Quando nel 1997 Dario Fo ricevette il Premio Nobel per la Letteratura, la notizia gli arrivò in modo del tutto inaspettato: era in auto, diretto da Milano a Roma insieme ad Ambra Angiolini, per una trasmissione della Rai. Fu un cartello, con la scritta “Hai vinto il Nobel”, a dargli l’annuncio. Ma dietro l’apparente leggerezza di quella scena si nascondeva un’ammissione che lo stesso Fo non tardò a fare: quel Nobel, forse, non era solo suo.
Lo sostengono con decisione il ricercatore Malcolm Angelucci e il professore Stephen Kolsky, autori del libro, Franca Rame ha vinto il Nobel! – Due vite, una collaborazione, presentato il 22 maggio all’Università di Melbourne. Per i due studiosi, l’Accademia di Svezia, nel premiare la genialità di Fo, ha commesso un’omissione storica: ha dimenticato Franca Rame, attrice, autrice e compagna di vita, ma soprattutto collaboratrice essenziale nella creazione di quell’universo teatrale così dirompente.
Rame non fu soltanto l’interprete delle opere di Fo. Ne fu co-autrice, ideatrice, spesso l’anima critica e organizzativa. Un talento drammaturgico pari al carisma scenico che, però, è stato a lungo messo ai margini o riconosciuto solo in modo parziale, se non addirittura problematico.
Il libro affronta una questione culturale profonda: il modo in cui la narrazione dominante ha costruito Fo come genio isolato, centrando su di lui un intero immaginario, anche grazie a una rappresentazione condivisa dagli stessi Fo e Rame e mai seriamente messa in discussione dalla critica. Ma dietro la leggenda del ‘teatro di Dario Fo’, c’è una rete di collaborazione che è stata cruciale quanto invisibile.

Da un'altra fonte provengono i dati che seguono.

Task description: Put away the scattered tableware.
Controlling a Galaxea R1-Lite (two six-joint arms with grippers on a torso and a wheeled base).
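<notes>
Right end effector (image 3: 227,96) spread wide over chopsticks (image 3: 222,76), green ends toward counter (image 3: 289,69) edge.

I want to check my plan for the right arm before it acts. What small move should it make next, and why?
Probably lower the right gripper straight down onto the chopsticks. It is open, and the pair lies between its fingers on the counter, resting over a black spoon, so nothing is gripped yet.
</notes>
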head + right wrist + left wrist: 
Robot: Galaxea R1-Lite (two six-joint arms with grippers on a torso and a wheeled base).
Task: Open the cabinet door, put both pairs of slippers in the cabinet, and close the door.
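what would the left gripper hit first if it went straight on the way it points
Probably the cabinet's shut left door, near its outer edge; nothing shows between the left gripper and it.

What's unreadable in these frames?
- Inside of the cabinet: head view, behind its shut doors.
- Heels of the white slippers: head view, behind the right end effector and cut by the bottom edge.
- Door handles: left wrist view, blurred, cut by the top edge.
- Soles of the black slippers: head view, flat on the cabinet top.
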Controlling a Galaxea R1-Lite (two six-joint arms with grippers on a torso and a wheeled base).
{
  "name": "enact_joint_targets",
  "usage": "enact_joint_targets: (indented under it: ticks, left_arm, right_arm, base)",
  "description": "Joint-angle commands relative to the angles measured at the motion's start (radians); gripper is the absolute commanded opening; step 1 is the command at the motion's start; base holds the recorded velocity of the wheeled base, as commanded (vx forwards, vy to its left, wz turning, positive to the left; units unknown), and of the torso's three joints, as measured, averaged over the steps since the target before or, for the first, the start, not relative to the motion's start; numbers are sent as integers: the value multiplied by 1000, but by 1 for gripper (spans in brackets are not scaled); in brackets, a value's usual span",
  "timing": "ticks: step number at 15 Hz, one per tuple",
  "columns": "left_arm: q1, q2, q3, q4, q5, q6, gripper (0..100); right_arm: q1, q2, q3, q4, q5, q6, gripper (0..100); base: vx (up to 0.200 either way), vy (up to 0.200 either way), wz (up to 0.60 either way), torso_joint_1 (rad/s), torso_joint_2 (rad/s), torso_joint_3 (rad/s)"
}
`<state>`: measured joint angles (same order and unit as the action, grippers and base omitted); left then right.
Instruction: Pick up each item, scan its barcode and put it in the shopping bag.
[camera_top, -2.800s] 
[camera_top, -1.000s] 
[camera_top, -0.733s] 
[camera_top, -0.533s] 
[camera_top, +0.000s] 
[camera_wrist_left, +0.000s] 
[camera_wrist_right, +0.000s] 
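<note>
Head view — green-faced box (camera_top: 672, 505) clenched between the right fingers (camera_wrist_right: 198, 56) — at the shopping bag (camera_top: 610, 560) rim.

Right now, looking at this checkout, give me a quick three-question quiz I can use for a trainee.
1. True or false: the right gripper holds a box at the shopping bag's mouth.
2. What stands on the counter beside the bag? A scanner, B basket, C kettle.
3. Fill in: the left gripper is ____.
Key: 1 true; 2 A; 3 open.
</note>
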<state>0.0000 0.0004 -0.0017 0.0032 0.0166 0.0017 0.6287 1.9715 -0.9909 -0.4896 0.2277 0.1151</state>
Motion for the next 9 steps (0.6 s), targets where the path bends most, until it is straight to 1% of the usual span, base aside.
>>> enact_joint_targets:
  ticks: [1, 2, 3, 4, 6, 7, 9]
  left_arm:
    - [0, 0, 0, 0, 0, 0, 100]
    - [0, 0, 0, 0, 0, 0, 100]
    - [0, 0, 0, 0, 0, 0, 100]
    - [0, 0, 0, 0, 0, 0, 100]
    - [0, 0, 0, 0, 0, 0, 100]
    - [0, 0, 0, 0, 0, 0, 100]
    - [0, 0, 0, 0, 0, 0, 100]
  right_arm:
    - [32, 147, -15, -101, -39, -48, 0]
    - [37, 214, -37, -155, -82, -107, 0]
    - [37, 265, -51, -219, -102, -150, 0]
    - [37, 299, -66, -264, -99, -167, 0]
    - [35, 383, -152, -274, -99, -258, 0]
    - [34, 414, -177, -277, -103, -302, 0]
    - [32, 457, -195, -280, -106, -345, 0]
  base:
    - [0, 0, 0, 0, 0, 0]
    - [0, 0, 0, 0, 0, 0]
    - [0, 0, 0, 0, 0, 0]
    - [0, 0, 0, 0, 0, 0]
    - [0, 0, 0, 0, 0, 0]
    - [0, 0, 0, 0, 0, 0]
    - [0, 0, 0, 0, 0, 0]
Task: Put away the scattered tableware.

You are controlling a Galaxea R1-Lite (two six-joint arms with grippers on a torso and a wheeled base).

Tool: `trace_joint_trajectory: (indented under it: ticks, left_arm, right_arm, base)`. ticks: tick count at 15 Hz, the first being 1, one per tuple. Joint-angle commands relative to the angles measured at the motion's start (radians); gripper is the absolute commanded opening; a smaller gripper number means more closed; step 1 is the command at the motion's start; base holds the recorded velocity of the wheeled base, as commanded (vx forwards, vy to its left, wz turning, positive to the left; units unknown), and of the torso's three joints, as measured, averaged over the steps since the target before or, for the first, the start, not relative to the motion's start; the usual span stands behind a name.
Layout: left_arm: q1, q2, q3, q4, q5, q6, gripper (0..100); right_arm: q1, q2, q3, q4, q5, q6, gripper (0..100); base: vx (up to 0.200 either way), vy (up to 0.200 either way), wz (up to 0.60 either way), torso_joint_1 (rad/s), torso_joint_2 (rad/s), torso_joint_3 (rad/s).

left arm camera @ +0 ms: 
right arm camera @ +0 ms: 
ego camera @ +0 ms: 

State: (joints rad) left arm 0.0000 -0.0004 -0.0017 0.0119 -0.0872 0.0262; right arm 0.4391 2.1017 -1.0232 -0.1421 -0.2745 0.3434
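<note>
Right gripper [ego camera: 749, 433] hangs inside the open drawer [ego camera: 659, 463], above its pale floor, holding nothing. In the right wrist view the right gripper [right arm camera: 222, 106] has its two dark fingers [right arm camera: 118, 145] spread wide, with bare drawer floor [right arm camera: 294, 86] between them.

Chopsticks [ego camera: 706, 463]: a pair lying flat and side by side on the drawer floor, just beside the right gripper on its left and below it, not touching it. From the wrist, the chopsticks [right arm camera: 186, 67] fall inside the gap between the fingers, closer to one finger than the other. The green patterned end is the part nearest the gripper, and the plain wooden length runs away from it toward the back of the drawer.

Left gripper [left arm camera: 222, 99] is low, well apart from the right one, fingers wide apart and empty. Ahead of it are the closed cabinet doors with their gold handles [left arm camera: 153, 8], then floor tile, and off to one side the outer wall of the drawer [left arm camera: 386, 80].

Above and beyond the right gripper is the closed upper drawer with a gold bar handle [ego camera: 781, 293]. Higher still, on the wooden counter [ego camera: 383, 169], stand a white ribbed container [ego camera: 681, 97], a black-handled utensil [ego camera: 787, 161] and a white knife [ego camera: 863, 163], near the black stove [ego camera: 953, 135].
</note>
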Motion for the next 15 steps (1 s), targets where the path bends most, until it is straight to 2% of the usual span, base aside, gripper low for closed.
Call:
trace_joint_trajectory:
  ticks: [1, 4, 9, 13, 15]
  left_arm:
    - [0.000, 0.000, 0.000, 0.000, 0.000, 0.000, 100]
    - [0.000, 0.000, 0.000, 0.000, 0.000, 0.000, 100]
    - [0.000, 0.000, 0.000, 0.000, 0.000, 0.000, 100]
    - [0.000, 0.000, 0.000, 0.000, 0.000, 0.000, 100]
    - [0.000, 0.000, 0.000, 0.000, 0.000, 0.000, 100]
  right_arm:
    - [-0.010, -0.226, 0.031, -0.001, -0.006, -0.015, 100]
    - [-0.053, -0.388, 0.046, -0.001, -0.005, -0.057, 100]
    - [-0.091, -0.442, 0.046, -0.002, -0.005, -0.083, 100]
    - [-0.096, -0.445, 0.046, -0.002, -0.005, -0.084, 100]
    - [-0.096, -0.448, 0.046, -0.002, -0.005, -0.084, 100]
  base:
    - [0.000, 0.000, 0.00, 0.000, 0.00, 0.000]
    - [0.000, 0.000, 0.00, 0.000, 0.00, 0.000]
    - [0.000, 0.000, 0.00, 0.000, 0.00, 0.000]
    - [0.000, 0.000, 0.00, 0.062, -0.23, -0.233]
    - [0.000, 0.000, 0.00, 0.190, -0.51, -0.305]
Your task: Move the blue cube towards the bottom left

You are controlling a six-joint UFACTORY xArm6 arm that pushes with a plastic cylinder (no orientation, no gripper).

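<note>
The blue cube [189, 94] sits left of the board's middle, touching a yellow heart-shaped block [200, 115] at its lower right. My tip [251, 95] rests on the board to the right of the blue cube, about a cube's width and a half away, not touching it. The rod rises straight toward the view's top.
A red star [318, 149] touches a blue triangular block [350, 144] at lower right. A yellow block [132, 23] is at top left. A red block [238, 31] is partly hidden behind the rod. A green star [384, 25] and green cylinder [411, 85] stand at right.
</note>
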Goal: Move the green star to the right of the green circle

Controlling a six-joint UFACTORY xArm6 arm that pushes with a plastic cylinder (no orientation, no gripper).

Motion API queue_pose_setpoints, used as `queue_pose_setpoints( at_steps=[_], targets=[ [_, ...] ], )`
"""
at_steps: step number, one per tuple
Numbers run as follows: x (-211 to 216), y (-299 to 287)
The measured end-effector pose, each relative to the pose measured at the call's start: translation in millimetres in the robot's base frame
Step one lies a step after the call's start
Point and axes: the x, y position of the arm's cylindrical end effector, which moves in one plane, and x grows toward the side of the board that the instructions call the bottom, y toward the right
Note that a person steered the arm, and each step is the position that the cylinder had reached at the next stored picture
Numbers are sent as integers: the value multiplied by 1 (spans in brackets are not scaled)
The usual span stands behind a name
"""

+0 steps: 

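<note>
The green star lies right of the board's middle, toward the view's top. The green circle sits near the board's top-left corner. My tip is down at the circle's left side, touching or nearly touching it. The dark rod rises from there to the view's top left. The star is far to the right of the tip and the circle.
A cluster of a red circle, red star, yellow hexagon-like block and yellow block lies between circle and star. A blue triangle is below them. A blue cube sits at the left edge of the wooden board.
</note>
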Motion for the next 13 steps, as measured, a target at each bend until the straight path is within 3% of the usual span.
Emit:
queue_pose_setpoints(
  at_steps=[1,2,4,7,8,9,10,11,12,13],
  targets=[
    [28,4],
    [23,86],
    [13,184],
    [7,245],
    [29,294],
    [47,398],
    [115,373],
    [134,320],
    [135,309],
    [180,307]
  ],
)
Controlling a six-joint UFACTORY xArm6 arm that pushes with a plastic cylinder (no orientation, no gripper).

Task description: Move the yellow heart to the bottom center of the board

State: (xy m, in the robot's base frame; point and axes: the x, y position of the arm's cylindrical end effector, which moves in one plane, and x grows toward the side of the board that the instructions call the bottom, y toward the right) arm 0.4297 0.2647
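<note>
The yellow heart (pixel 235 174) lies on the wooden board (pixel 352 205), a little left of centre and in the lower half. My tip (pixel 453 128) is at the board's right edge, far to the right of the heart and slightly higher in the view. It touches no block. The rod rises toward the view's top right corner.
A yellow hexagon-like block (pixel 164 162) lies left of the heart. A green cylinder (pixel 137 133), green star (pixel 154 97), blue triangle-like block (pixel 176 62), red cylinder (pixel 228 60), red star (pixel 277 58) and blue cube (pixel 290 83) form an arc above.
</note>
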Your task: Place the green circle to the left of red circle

Durante l’incontro all’Università di Melbourne, Angelucci e Kolsky hanno ricostruito con precisione il contesto creativo e politico in cui la coppia ha operato, soprattutto tra la fine degli anni Sessanta e Settanta. Un periodo segnato da tensioni ideologiche, lotte studentesche, femminismo nascente e la deriva violenta di alcune frange dell’estrema sinistra. In questo clima, Fo e Rame non si limitano a commentare la realtà: la attraversano, la sfidano, la mettono in scena. “Ma – come sottolinea Angelucci – il teatro di Fo fatica a rappresentare tutta la complessità del tempo. È Rame, con la sua consapevolezza politica e il suo radicamento pratico, a coglierne sfumature decisive”.
Kolsky insiste su un punto fondamentale: “Rame ha insegnato a Fo che il copione non è sacro, che si può riscrivere, cambiare, improvvisare. Portava sul tavolo competenze, intuizioni, revisioni. Non era una musa: era parte del motore creativo”.
A confermarlo, anche gli scambi di bozze, le modifiche continue, le ore passate davanti al computer, le discussioni sulle scene che, secondo lei, non funzionavano a teatro. “È difficile – osserva Angelucci – stabilire con chiarezza chi abbia fatto cosa. Sono due dimensioni intrecciate, inseparabili”.
Niente a che vedere, insomma, con il mito del genio solitario. Fo e Rame lavoravano in un ambiente non gerarchico, dove la creazione era condivisa e l’autorialità sfumata. Un teatro che nasceva dalla contestazione e che, nella contestazione, trovava il suo linguaggio.
E allora perché, si chiede il moderatore Andrea Rizzi, è stato così difficile riconoscere il ruolo fondamentale di Rame? Kolsky risponde con un’immagine illuminante: “Fo esce dalla stanza con un foglio e dice: ‘Guarda cosa ho scritto’. Ma la scena non finisce lì. Rame prende quel foglio, lo rilegge, lo riscrive, lo modifica, lo prova. Eppure, la narrazione premia sempre l’autore, quello visibile, quello che firma”.
Una rimozione che diventa ancora più evidente se si considera la posizione complessa di Rame rispetto al femminismo. Non amava definirsi femminista: il suo approccio era pragmatico, legato alla quotidianità del lavoro e del palcoscenico. Mentre Fo si muoveva sul piano teorico, lei preferiva l’azione concreta. Eppure, anche questa ambivalenza contribuisce a rendere il loro sodalizio artistico un oggetto di studio sfaccettato e tutt’altro che concluso.
“Dare a Rame ciò che spetta a Rame”: è questo, in fondo, lo scopo dichiarato del libro. A dieci anni dalla sua scomparsa, la figura di Franca Rame chiede di essere riletta, riconosciuta, restituita al suo posto nella storia del teatro contemporaneo. In un’epoca che invita a ripensare le relazioni tra i generi, e le narrazioni che le accompagnano.